The task - How many lines in the material below contain the word "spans"? Answer with the number alone.

Start of The data

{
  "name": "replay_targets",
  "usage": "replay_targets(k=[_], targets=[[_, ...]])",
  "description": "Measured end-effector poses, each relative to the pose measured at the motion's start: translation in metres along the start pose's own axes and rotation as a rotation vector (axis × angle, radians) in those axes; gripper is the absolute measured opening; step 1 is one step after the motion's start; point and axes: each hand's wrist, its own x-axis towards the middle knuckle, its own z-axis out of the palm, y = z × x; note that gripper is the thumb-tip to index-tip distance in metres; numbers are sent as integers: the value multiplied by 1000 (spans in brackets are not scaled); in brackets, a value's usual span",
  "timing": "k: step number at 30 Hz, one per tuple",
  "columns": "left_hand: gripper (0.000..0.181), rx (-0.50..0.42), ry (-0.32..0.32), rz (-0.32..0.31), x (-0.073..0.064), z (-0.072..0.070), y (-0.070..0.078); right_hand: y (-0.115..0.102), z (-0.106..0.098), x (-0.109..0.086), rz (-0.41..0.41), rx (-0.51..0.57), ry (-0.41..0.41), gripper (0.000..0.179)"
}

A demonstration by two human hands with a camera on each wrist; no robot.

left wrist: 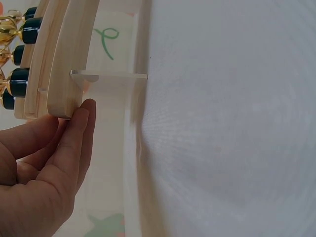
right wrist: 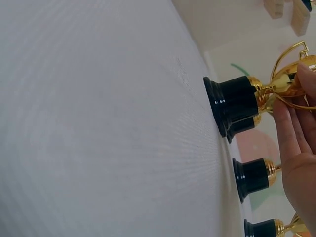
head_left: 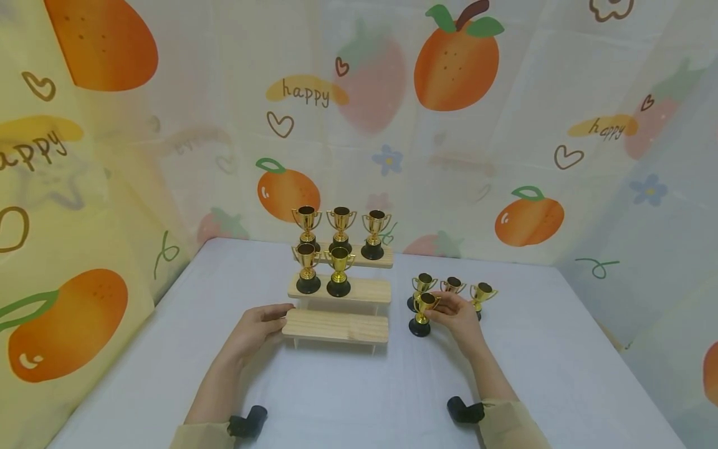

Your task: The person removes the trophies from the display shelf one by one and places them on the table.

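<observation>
My left hand [head_left: 251,333] is at the left end of the lowest step of a wooden display stand [head_left: 336,325]. In the left wrist view its thumb and fingertips pinch the end of that board [left wrist: 66,94]. My right hand [head_left: 459,321] grips a small gold trophy [head_left: 422,317] by its cup; the trophy stands upright with its black base down. In the right wrist view, the thumb [right wrist: 307,81] lies on the held trophy's cup [right wrist: 291,81]. Whether its base touches the table cannot be told.
Three trophies stand on the top step [head_left: 387,262] and two on the middle step [head_left: 373,290]. Behind the right hand are more trophies, among them one at the right [head_left: 483,296]. A white cloth covers the table [head_left: 336,399]; a fruit-print curtain [head_left: 235,125] hangs behind.
</observation>
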Motion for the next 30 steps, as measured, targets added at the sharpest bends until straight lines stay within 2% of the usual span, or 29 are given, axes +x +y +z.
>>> replay_targets(k=[19, 30], targets=[[41, -2, 1, -6, -1, 0, 2, 2, -1, 0, 19, -10, 7, 54], [41, -1, 4, -5, 0, 0, 2, 4, -2, 3, -52, 12, -20, 55]])
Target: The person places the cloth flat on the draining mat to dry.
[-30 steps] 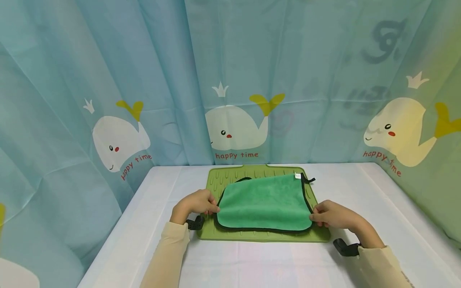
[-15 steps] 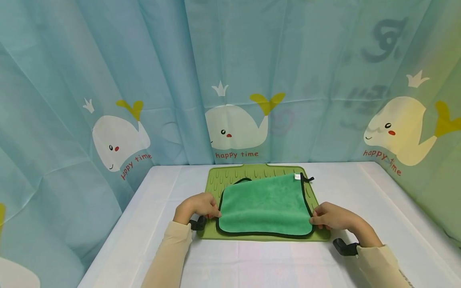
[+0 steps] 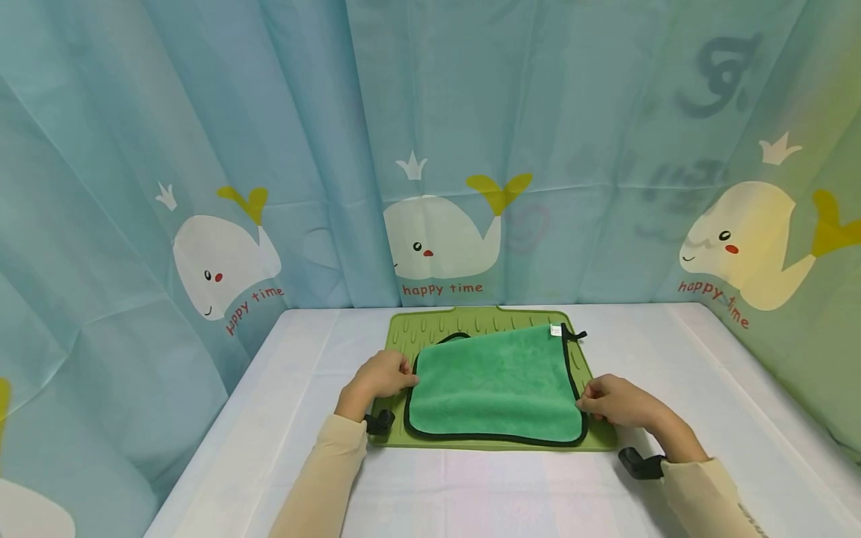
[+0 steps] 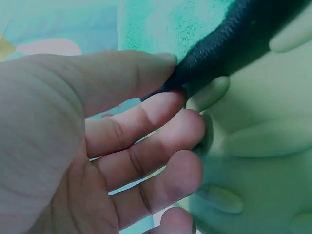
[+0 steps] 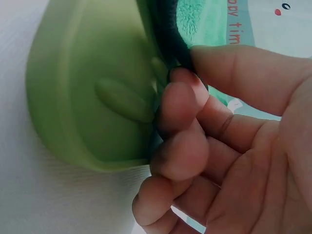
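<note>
A green towel [image 3: 494,385] with black edging lies across a ribbed green mat [image 3: 430,321], its near half flat and its far edge slanting. At the towel's left side, my left hand [image 3: 382,376] pinches the black edging between thumb and index finger; the left wrist view shows the edging [image 4: 207,56] between those fingertips. On the opposite side my right hand [image 3: 622,403] pinches the right edging [image 5: 170,34], the other fingers curled below. A white tag [image 3: 556,329] and a black loop [image 3: 577,336] stick out at the far right corner.
The mat rests on a table with a white cloth [image 3: 471,493]. Behind and at both sides hangs a blue curtain [image 3: 323,149] printed with whales. A black wrist mount [image 3: 380,423] sits at the left wrist, another mount [image 3: 640,465] at the right.
The towel's near edge has come slightly toward me. My left hand first moved nearer with it, then shifted farther up the left edge. My right hand has barely moved.
</note>
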`<state>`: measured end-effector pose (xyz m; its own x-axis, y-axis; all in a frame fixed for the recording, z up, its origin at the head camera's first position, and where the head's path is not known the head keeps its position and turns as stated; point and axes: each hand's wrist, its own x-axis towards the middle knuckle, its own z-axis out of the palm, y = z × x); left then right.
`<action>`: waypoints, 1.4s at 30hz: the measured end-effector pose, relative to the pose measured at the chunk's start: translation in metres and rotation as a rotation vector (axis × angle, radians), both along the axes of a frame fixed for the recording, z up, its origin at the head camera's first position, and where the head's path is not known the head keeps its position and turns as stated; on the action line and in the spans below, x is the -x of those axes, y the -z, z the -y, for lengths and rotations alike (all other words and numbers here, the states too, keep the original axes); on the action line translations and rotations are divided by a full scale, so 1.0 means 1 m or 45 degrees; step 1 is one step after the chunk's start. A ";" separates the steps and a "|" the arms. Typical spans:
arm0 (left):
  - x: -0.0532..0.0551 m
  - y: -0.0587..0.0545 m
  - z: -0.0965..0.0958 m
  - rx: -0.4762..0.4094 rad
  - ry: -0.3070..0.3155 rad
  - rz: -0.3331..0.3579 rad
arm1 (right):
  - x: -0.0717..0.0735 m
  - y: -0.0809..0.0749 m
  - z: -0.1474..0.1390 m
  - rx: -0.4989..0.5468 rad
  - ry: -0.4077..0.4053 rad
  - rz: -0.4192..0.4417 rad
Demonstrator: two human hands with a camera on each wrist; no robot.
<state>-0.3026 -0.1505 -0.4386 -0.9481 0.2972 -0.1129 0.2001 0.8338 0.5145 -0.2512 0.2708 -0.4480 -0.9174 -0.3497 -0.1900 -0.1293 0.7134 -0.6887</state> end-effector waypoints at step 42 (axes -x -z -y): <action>0.000 -0.001 -0.005 -0.023 -0.098 -0.081 | 0.002 0.002 0.019 -0.097 0.079 -0.272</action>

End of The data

Exercise answer - 2